THE TASK —
Transcribe all of the data verbatim, please, and leave out its pictures.

RECORDS FOR THE TASK —
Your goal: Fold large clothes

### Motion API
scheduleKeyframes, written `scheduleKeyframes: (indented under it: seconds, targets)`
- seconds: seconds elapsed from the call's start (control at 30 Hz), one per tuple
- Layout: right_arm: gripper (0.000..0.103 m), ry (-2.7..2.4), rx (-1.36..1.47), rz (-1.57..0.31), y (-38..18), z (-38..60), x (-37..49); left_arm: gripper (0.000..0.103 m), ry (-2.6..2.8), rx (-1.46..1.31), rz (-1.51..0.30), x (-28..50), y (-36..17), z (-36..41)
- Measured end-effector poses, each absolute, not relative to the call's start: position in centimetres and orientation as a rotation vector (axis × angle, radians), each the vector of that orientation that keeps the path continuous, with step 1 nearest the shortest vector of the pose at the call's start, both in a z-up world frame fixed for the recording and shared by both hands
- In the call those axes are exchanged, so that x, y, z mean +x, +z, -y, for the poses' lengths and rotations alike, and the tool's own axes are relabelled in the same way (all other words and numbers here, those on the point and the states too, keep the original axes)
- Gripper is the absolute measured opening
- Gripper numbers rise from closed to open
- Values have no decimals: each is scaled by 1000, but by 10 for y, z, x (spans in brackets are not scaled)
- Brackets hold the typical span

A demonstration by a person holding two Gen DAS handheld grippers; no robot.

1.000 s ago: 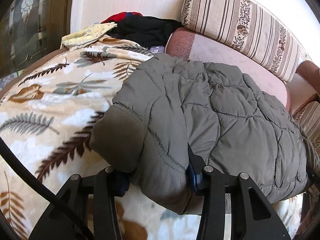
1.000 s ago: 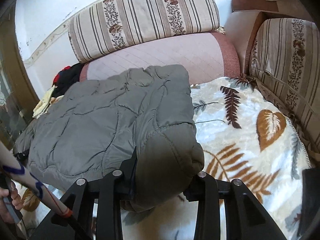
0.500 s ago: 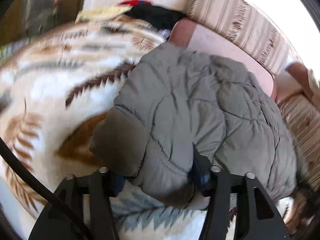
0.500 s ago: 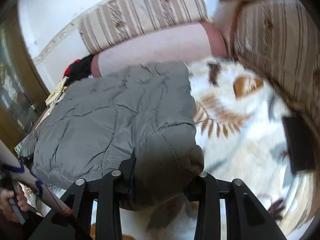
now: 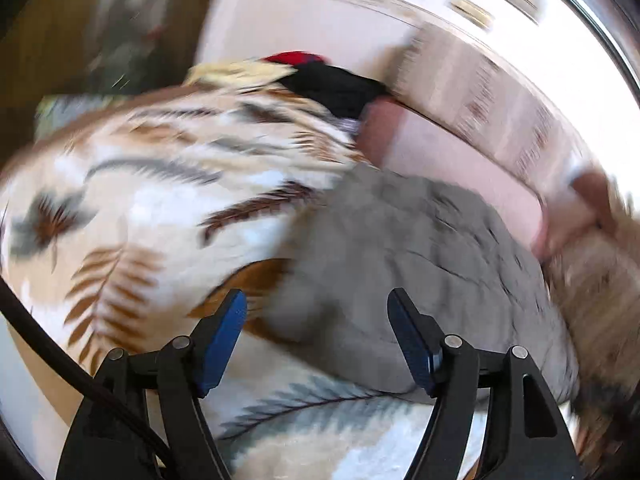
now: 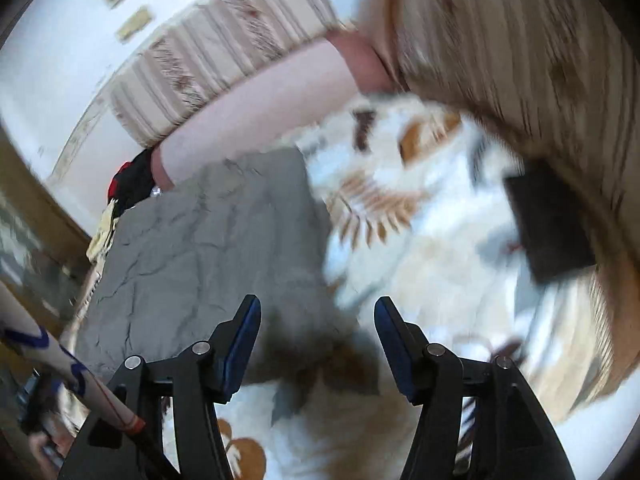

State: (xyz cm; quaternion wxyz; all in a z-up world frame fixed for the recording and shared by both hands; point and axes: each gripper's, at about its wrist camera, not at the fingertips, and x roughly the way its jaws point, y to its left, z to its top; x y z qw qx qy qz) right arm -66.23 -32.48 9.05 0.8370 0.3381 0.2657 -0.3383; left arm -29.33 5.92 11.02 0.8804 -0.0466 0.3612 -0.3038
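A grey quilted jacket (image 5: 416, 264) lies folded on a leaf-patterned blanket (image 5: 152, 208) over a sofa. My left gripper (image 5: 316, 308) is open and empty, its blue pads (image 5: 222, 332) apart, just short of the jacket's near left corner. In the right wrist view the jacket (image 6: 208, 248) lies left of centre. My right gripper (image 6: 316, 316) is open and empty, just behind the jacket's near right corner. Both views are motion-blurred.
Striped back cushions (image 6: 224, 60) and a pink seat cushion (image 5: 452, 168) lie behind the jacket. A heap of black and red clothes (image 5: 332, 80) sits at the far left end. A dark flat object (image 6: 548, 224) lies on the blanket at right.
Both grippers have opened and let go of the jacket's near corners. They have drawn back and lifted, and the jacket now rests on the blanket.
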Motion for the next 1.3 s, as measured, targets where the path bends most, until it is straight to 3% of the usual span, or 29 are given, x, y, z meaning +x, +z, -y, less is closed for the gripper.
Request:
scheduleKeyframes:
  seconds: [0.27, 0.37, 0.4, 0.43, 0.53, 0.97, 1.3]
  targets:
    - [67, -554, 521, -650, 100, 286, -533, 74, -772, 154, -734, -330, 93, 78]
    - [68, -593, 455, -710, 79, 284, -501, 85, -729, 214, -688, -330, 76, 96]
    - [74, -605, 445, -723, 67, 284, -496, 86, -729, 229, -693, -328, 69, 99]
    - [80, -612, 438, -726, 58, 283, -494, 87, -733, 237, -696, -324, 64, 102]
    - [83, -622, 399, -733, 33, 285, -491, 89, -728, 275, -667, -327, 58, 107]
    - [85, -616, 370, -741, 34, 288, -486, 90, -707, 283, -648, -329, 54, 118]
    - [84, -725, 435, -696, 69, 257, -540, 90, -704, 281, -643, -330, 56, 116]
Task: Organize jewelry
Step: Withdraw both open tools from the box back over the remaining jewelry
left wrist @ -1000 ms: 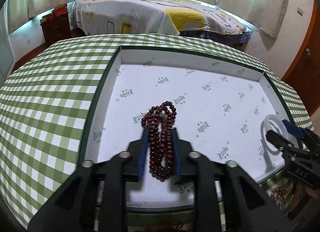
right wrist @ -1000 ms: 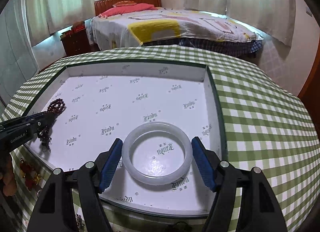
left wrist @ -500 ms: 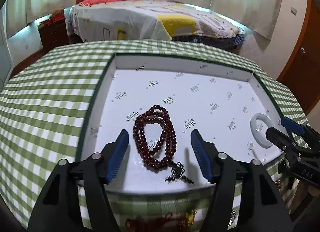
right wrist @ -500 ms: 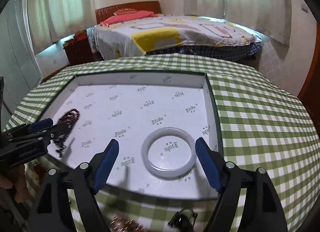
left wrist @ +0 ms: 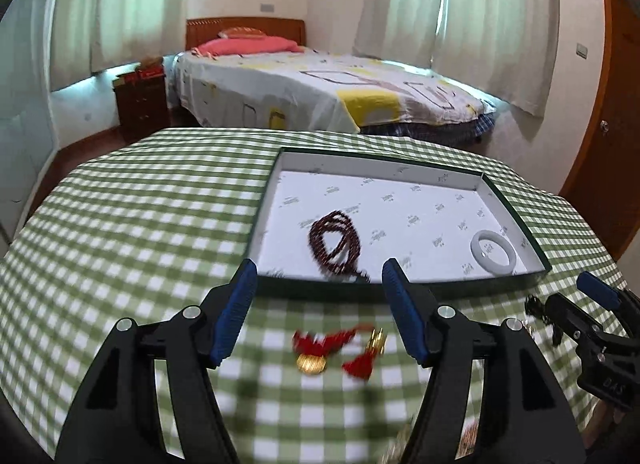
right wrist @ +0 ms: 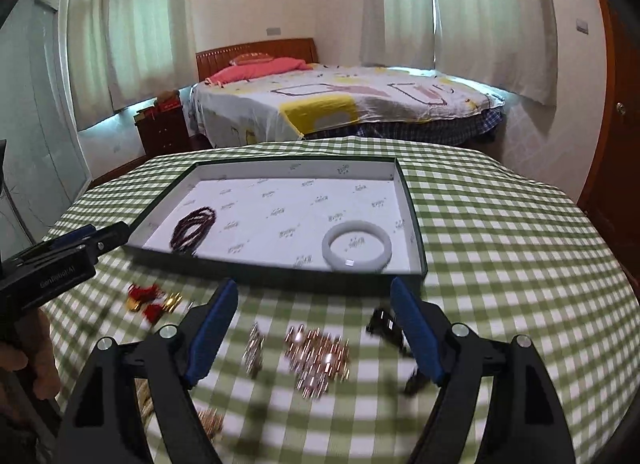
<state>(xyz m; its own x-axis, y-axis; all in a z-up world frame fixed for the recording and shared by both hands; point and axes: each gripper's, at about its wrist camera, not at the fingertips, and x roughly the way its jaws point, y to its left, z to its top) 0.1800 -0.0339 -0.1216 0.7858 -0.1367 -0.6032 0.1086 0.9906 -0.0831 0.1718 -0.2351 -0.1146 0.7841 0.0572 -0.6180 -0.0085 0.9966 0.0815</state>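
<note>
Left wrist view shows the left gripper [left wrist: 316, 296] wide open and empty, poised over the checked tablecloth [left wrist: 132, 224] just short of the near wall of the tray [left wrist: 516, 224]; between and just beyond its blue pads [left wrist: 236, 312], a red tassel charm with gold pieces [left wrist: 336, 348] on the cloth, blurred. Inside the tray, a string of dark red beads [left wrist: 336, 242] near the near wall and a white bangle [left wrist: 493, 246] toward the near right corner. Right wrist view gives the right gripper [right wrist: 314, 328] equally wide and holding nothing, above a loose heap of rose-gold chain [right wrist: 318, 358], with a small silvery piece [right wrist: 255, 348] just left of it and a small black item [right wrist: 384, 324] beside the right pad; further gold pieces low at the near edge, too blurred to name.

Likely step: picking up the next loose pieces for the tray. For the charm, best to come down squarely over the knotted red middle rather than a tassel end; pads close to the cloth before closing, without pinching the fabric. For the chain, better to gather the heap at its thickest part and close fully, since loose links probably slip and trail; lift well clear of the tray wall before crossing it. Worth setting both down in bare parts of the tray, apart from beads and bangle, to avoid tangling.
</note>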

COMPLETED TASK —
Your goal: Fold large clothes

### Motion API
scheduleKeyframes, written `scheduleKeyframes: (indented under it: seconds, targets)`
- seconds: seconds elapsed from the call's start (control at 30 Hz), one per tuple
- Layout: right_arm: gripper (0.000..0.103 m), ry (-2.7..2.4), rx (-1.36..1.47), rz (-1.57..0.31), y (-38..18), z (-38..60), x (-37..49); left_arm: gripper (0.000..0.103 m), ry (-2.6..2.8), rx (-1.46..1.31), rz (-1.51..0.30), x (-28..50), y (-36..17), z (-36..41)
- Measured end-effector poses, each absolute, not relative to the call's start: position in centimetres and orientation as a rotation vector (axis × angle, radians), each the vector of that orientation that keeps the path continuous, with step 1 nearest the shortest vector of the pose at the call's start, both in a z-up world frame fixed for the recording and shared by both hands
- In the call those axes are exchanged, so that x, y, z mean +x, +z, -y, for the poses' lengths and rotations alike, and the tool's own axes are relabelled in the same way (all other words and numbers here, those on the point and the states too, keep the original axes)
- Gripper is the absolute measured opening
- Gripper numbers rise from closed to open
- Values have no decimals: each is scaled by 1000, but by 10 for y, z, x (spans in brackets are not scaled)
- Brackets hold the typical span

A demonstration by a person holding two Gen DAS handheld grippers; no robot.

1.000 s ago: 
1.000 s ago: 
0.500 s ago: 
0.500 s ago: 
now: 
now: 

State: (xyz cm; quaternion wxyz; all in a z-up world frame fixed for the recording and shared by both hands; point and axes: each gripper's, at about its wrist camera, not at the fingertips, and x roughly the way its jaws point, y to its left, z to its top; x y z qw qx qy qz) right arm -66.23 -32.48 9.05 0.8370 0.3381 0.2657 -0.3383; left arm -29.33 5.92 11.02 0.8804 -0.0466 0.3612 -0.3038
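A grey quilted jacket (image 5: 416, 264) lies folded on a leaf-patterned blanket (image 5: 152, 208) over a sofa. My left gripper (image 5: 316, 308) is open and empty, its blue pads (image 5: 222, 332) apart, just short of the jacket's near left corner. In the right wrist view the jacket (image 6: 208, 248) lies left of centre. My right gripper (image 6: 316, 316) is open and empty, just behind the jacket's near right corner. Both views are motion-blurred.
Striped back cushions (image 6: 224, 60) and a pink seat cushion (image 5: 452, 168) lie behind the jacket. A heap of black and red clothes (image 5: 332, 80) sits at the far left end. A dark flat object (image 6: 548, 224) lies on the blanket at right.
Both grippers have opened and let go of the jacket's near corners. They have drawn back and lifted, and the jacket now rests on the blanket.
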Motion for the next 1.3 s, as measured, targets where the path bends most, until it is straight to 3% of the usual span, or 29 are given, x, y, z meaning +x, +z, -y, less is closed for the gripper.
Request:
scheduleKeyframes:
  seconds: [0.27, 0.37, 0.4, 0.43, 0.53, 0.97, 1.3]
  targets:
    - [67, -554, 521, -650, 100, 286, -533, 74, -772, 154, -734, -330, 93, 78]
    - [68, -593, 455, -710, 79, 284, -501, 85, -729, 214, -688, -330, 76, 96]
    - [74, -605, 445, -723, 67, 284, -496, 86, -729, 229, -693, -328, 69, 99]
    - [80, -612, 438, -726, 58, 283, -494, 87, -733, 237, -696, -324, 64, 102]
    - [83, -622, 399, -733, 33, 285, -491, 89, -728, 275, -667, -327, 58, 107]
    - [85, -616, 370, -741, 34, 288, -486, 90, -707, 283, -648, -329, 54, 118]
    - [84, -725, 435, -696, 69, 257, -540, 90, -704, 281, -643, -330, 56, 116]
Task: Organize jewelry
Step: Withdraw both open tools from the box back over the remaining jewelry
left wrist @ -1000 ms: 
right wrist @ -1000 ms: 
left wrist @ -500 ms: 
right wrist @ -500 ms: 
left wrist @ +0 ms: 
right wrist @ +0 ms: 
<state>(xyz m; its own x-axis, y-axis; all in a z-up world frame fixed for the recording and shared by both hands; point and axes: each gripper's, at about its wrist camera, not at the fingertips, and x roughly the way its jaws point, y to its left, z to its top) 0.1800 -0.0339 -0.1216 0.7858 -0.1367 -0.6032 0.1086 0.9906 -0.0831 0.1718 -0.2351 -0.1146 0.7841 0.0572 -0.6180 -0.0085 0.9966 0.0815</state>
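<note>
Left wrist view shows the left gripper [left wrist: 316, 296] wide open and empty, poised over the checked tablecloth [left wrist: 132, 224] just short of the near wall of the tray [left wrist: 516, 224]; between and just beyond its blue pads [left wrist: 236, 312], a red tassel charm with gold pieces [left wrist: 336, 348] on the cloth, blurred. Inside the tray, a string of dark red beads [left wrist: 336, 242] near the near wall and a white bangle [left wrist: 493, 246] toward the near right corner. Right wrist view gives the right gripper [right wrist: 314, 328] equally wide and holding nothing, above a loose heap of rose-gold chain [right wrist: 318, 358], with a small silvery piece [right wrist: 255, 348] just left of it and a small black item [right wrist: 384, 324] beside the right pad; further gold pieces low at the near edge, too blurred to name.

Likely step: picking up the next loose pieces for the tray. For the charm, best to come down squarely over the knotted red middle rather than a tassel end; pads close to the cloth before closing, without pinching the fabric. For the chain, better to gather the heap at its thickest part and close fully, since loose links probably slip and trail; lift well clear of the tray wall before crossing it. Worth setting both down in bare parts of the tray, apart from beads and bangle, to avoid tangling.
</note>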

This answer requires no further additions.